Most data teams think about lineage at the table or column level. Which pipeline wrote to this table? Which upstream source feeds this column? Those are useful questions, but they stop short of what actually matters in an audit or incident investigation: which specific rows were affected, by which operation, and when.
Apache Iceberg v3 answers that question natively, and Dremio supports it fully. It's called Row Lineage, and it's built into every Iceberg v3 table automatically.
How Row Lineage Works: Two Metadata Columns That Do a Lot
Row lineage adds two metadata columns to every table. You aren't required to define, configure, or even think about them during normal use. Dremio automatically writes them on every insert, update, and merge for v3 Iceberg tables.
The first column is _row_id. When a row is inserted into an Iceberg v3 table, it receives a unique identifier that stays with it for the rest of its life. If the row is updated ten times, its _row_id never changes. This is the consistent identifier that lets you track a row across its entire history of modifications.
The second column is _last_updated_sequence_number. This records the Iceberg snapshot sequence number of the operation that last touched the row. Combined with Iceberg's snapshot metadata, you can map this number back to a specific operation: which job ran, at what timestamp, and what the table state looked like before and after. Insert a row and the sequence number is set. Update or merge it and the number advances to reflect the new operation.
Together, the two columns tell you both the rows identity and what last happened to it. Neither piece of information is redundant. You need both to answer the questions that actually come up in practice.

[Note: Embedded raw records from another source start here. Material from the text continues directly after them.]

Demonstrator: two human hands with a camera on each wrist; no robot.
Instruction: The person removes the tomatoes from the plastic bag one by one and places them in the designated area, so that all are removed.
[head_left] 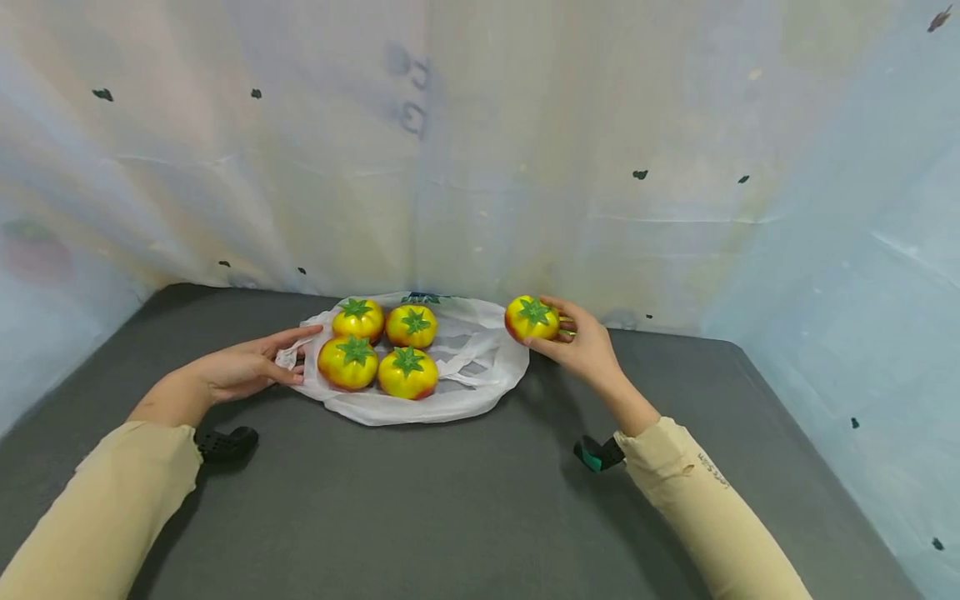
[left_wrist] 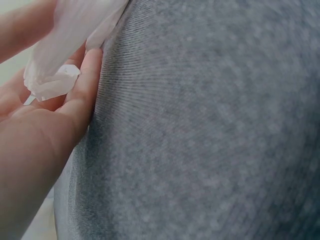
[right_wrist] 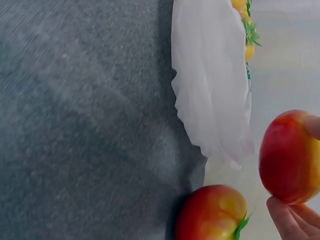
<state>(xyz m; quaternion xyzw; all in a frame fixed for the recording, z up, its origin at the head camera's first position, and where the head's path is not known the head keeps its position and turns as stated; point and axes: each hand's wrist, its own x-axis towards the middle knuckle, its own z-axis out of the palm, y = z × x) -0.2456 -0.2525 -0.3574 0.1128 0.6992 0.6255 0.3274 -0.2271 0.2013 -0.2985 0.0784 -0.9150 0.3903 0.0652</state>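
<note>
Glossy yellow-and-red tomatoes with green star-shaped tops, among them a front one [head_left: 407, 372], lie in a white plastic bag [head_left: 480, 400] on the dark table. At the bag's left end, my left hand [head_left: 251, 362] holds a crumpled part of it between thumb and fingers; the left wrist view shows this white film [left_wrist: 55, 85] in the hand. Past the bag's right rim, my right hand [head_left: 581, 342] grips another tomato [head_left: 531, 318] by its sides, raised off the table. Below it in the right wrist view sits a loose tomato [right_wrist: 210, 215], mostly hidden behind the hand in the head view.
A pale plastic sheet [head_left: 525, 167] with dark spots hangs as a wall behind the table [head_left: 420, 500], and more sheeting [head_left: 885, 333] closes the right side. The bag lies near the table's back edge.
</note>
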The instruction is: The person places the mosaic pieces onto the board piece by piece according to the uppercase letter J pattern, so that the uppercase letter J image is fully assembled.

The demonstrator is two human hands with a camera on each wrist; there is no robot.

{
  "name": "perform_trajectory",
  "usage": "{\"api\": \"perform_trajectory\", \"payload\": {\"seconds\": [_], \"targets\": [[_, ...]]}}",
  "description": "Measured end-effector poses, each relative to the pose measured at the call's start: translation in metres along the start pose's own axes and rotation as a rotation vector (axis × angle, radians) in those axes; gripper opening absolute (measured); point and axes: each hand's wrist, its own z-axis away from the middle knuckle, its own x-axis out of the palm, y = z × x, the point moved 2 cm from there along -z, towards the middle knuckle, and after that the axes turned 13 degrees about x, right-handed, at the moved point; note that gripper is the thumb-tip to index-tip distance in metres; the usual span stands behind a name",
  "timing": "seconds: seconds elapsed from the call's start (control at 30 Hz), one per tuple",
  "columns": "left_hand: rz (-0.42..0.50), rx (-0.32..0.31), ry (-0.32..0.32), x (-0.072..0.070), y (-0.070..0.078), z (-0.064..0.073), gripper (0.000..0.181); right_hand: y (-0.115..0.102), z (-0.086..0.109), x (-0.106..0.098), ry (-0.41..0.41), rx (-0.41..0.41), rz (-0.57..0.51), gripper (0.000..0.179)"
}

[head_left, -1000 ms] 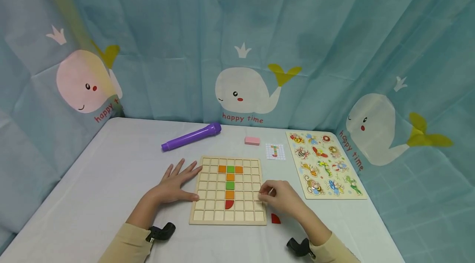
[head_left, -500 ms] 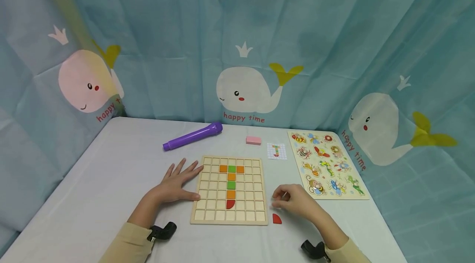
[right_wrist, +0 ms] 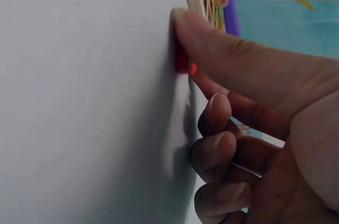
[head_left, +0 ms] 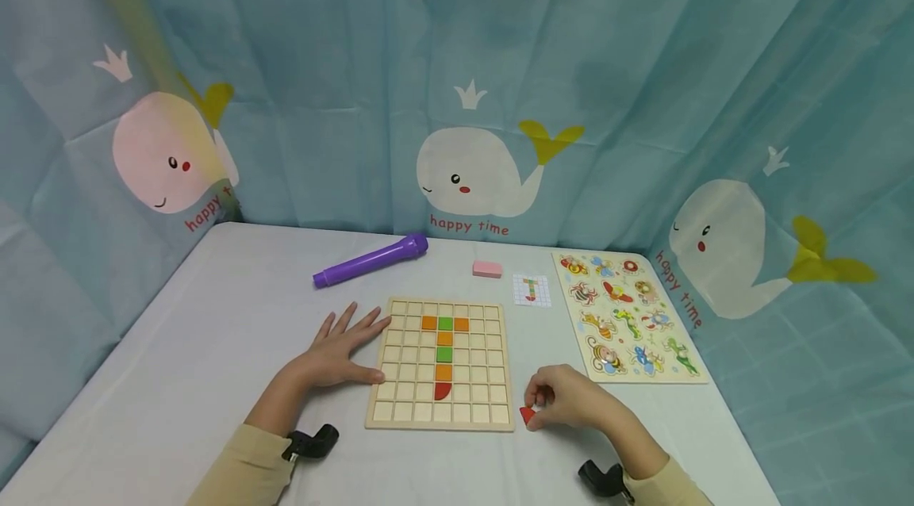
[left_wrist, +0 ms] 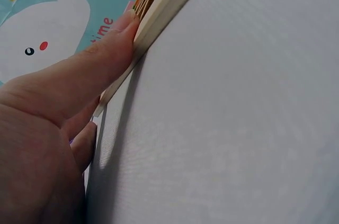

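Observation:
A wooden grid board (head_left: 412,411) lies on the white table, with orange and green square tiles forming a T shape in its cells. A red quarter-circle tile (head_left: 443,391) sits at the foot of that column. Fingers spread, my left hand (head_left: 332,355) rests against the board's left edge, its thumb (left_wrist: 114,44) touching the frame. Just right of the board, my right hand (head_left: 567,397) pinches a second red quarter-circle tile (head_left: 527,415) between thumb and forefinger, at table level. In the right wrist view the thumb partly covers this red tile (right_wrist: 182,61).
A purple toy microphone (head_left: 371,261) lies behind the board. Farther right are a pink block (head_left: 487,270), a small pattern card (head_left: 531,291) showing a similar shape, and an insect picture puzzle board (head_left: 628,316). A whale-print curtain (head_left: 321,133) hangs behind the table.
My right hand has moved from the board's right edge, first rightward, then down to the loose red tile, and its thumb and forefinger have taken hold of it. My left hand stays put.

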Motion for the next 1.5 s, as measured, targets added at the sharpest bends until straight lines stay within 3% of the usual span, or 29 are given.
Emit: {"api": "perform_trajectory", "payload": {"seconds": [0.17, 0.4, 0.73, 0.93, 1.23, 1.5], "targets": [[-0.005, -0.003, 0.000, 0.001, -0.002, 0.000, 0.106, -0.001, -0.003, 0.000, 0.016, 0.013, -0.006, 0.022], [-0.001, 0.013, 0.002, 0.002, -0.002, 0.000, 0.106, -0.002, -0.007, 0.003, 0.032, -0.043, -0.026, 0.024], [0.021, 0.020, 0.010, 0.002, -0.002, 0.001, 0.105, -0.008, -0.012, -0.002, 0.025, -0.056, -0.073, 0.020], [0.023, 0.032, 0.017, 0.002, -0.002, 0.001, 0.104, -0.024, -0.020, -0.005, 0.111, -0.111, -0.097, 0.009], [0.020, 0.027, 0.006, 0.002, -0.001, 0.000, 0.105, -0.051, -0.038, 0.005, 0.129, -0.165, -0.158, 0.007], [0.014, 0.017, 0.009, 0.001, -0.001, 0.001, 0.105, -0.076, -0.049, 0.011, 0.126, -0.162, -0.165, 0.014]]}}
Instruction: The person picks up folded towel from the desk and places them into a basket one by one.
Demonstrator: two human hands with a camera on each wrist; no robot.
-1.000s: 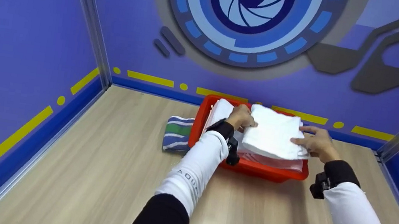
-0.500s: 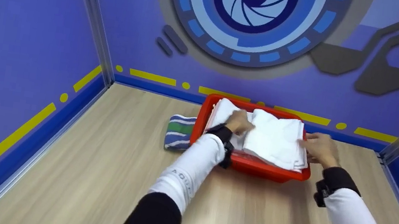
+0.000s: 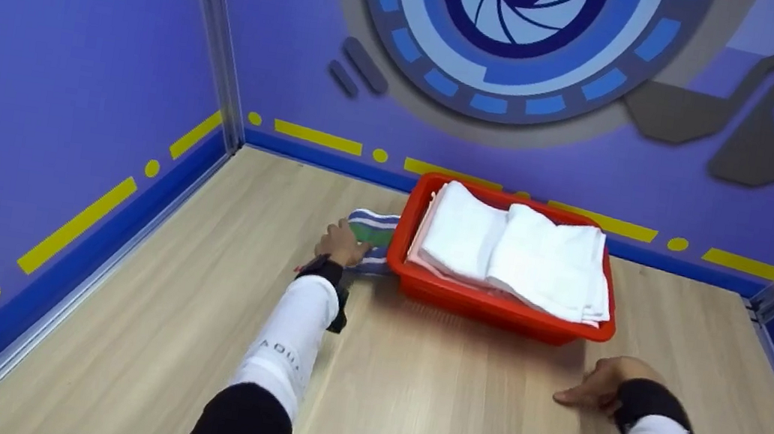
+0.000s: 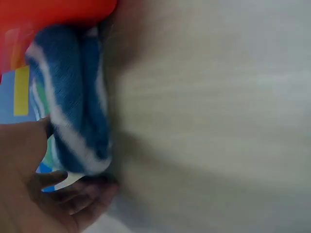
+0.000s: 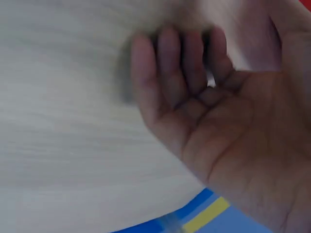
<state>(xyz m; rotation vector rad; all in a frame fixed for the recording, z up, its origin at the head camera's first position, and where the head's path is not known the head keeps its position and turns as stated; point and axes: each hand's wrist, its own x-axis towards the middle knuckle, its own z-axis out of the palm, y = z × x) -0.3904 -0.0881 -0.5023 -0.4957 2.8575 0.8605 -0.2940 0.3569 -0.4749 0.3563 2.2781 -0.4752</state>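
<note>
My left hand (image 3: pixel 342 242) is at the outer end of a folded striped towel (image 3: pixel 371 234) in blue, green and white. In the left wrist view the thumb lies over the towel (image 4: pixel 73 97), and the fingers reach around its end, close to the tabletop. The towel lies against the left side of a red plastic basket (image 3: pixel 495 309). Two folded white towels, a left one (image 3: pixel 462 229) and a right one (image 3: pixel 547 262), lie side by side in the basket over pinkish cloth. My right hand (image 3: pixel 609 384) hovers in front of the basket, fingers loosely bent, holding nothing.
The wood-grain tabletop (image 3: pixel 436 406) is bounded by a blue-purple back wall (image 3: pixel 289 52) and side walls, with metal posts in the corners. The basket stands close to the back wall.
The right white towel has been laid down in the basket and released. My left hand has moved left from the basket to the striped towel; my right hand has drawn back toward me.
</note>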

NOTE: OPTIMIZE TABLE preserves both values when rewriting data files during compaction. Without that guarantee, a maintenance job could silently overwrite lineage metadata, making it unreliable for audit purposes.
Row lineage metadata is stored in the Parquet files themselves, so it's readable by any engine that supports the Iceberg v3 spec, including Apache Spark 4.1 and later. A multi-engine environment where Spark handles ingestion and Dremio handles analytics can query row lineage from either side without any coordination.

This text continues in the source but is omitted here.